When you label foods as “good” and “bad,” you naturally fixate on foods you shouldn’t eat but typically still crave —and likely will crave more when they’re totally off limits.

“Focus instead on choosing the right portions of healthy foods 80 to 90 percent of the time,” says Jennifer Willoughby, RD, CSP, LD. “That, paired with a healthy exercise routine, can lead to long-term weight loss success. And it leaves some wiggle room to enjoy ‘fun foods’ occasionally without feeling guilt or resentment.”

When working with children, she teaches them which choices are better and will fuel their bodies more effectively, rather than giving them lists of foods to eat and foods to completely avoid.

Feelings of guilt from eating forbidden foods can snowball into unhealthy emotions in childhood, adolescence and even adulthood, she says.

Tip 6: Spend your calories wisely.

All calories are not created equal. “If your diet consists mainly of sugar, saturated/trans fats and salt — all of which can be very addictive — you can develop consistent cravings for dense, high-calorie foods with little nutritional value,” says Julia Zumpano, RD, LD.

“This leads to excess calories and weight gain or inability to lose weight.”

Eat foods that are high in lean protein, healthy fats and fiber, and you’ll feel satisfied throughout the day and will rarely get cravings. This will help you maintain a lower calorie level, which will lead to weight loss.
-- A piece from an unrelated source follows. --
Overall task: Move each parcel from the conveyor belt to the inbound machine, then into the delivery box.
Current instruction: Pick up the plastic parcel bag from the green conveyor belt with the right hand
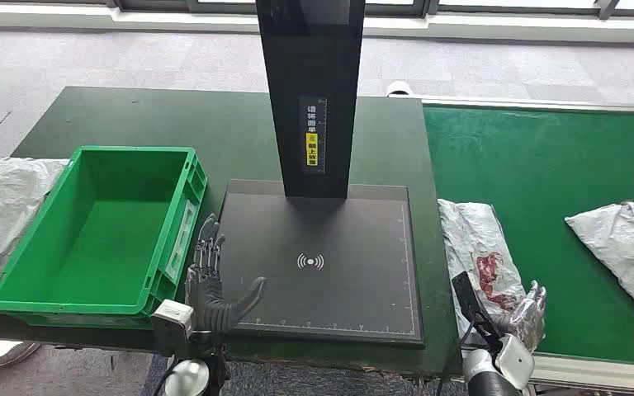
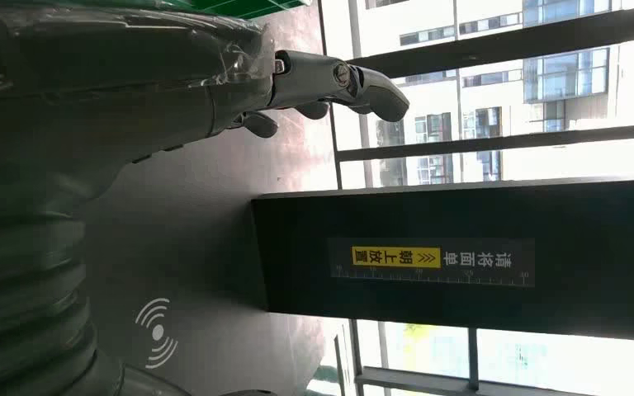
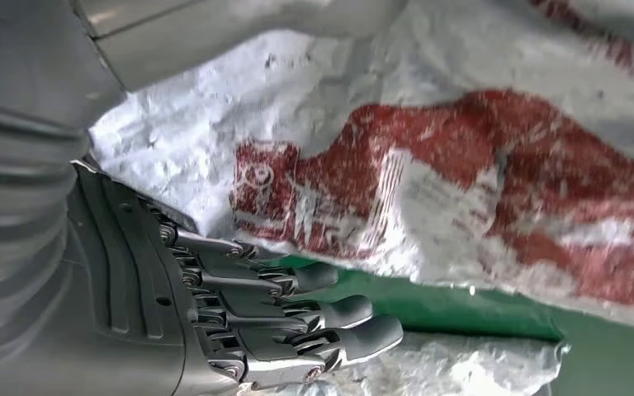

Tip 7: Plan tomorrow’s meals today.

Planning ahead stops that “grab what you see” panic that sets in when you wait to plan dinner until you’re starving at 6 p.m. Scaring up dinner on the fly is likely to bring less nutritious, higher-calorie choices to your table.

When you sit down for dinner tonight, plan what you’ll eat for dinner tomorrow. “It’s so much easier to do when you’re not hungry,” says Andrea Dunn, RD, LD, CDE.

“This also gives you time to take something out of the freezer, chop veggies tonight to put in the crockpot tomorrow morning, and ask which family members will be home for dinner.”